Book - the mannequins are more real than you


Susan Omand gambles with what's left of her sanity and reads the latest book from James Knight, the mannequins are more real than you...

"Sometimes the mannequins get behind my eyes 

I feel them tugging the strings
 of my nerves 
playing with my mechanisms 

They make themselves at home in the lumber room of my skull...” 

There is always some initial trepidation for me when opening a new James Knight book. Not about whether or not I will enjoy the writing, because I almost always do, but there’s always a slight sense of anticipation mixed with fear, like stepping onto a fairground ride, as to which highly disturbing image he will implant in my imagination that I can’t get rid of for days afterwards. Because I know there will be.

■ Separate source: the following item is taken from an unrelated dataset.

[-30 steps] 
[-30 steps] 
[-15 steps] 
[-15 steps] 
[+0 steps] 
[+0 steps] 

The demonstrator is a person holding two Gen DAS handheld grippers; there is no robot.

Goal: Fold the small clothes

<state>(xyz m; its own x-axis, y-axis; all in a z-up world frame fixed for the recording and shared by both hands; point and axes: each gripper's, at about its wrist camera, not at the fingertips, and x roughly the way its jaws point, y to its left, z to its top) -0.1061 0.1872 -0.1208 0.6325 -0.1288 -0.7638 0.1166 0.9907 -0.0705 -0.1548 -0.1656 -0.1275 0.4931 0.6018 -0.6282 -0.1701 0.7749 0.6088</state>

The first thing I was surprised at has nothing to do with the writing itself. The book, at 128 pages, is a LOT bigger than I expected it to be, given that James, as he does, just insidiously snuck it onto the market with little fanfare. Delving into the poetry and prose, because this time there are both, there are old frenemies and new to discover within the pages. Even the contents page starts to conjure images. I mean, how can you NOT want to read something called “13 circles of Hell hidden from Dante but revealed to the Bird King is a series of hallucinations caused by medicine for a urinary tract infection”? Which brings me to my next excitement – my favourite avian monarch is back! I have worshipped at the malformed claws of the Bird King ever since our first encounters way back in the mists of Head Traumas and before, when the King was but an egg, and he holds court over several entries in this book, invading several others and leaving noticeably odorous deposits as he goes. He’s wonderful. Also nice to see the return of Mon and I’m very VERY pleased that the wonderfully evocative poetry of Anatomy of a Mannequin, for which I was lucky enough to do the illustrations when it was released as its own little book last year, is getting another outing here as these verses deserve to be read far more widely.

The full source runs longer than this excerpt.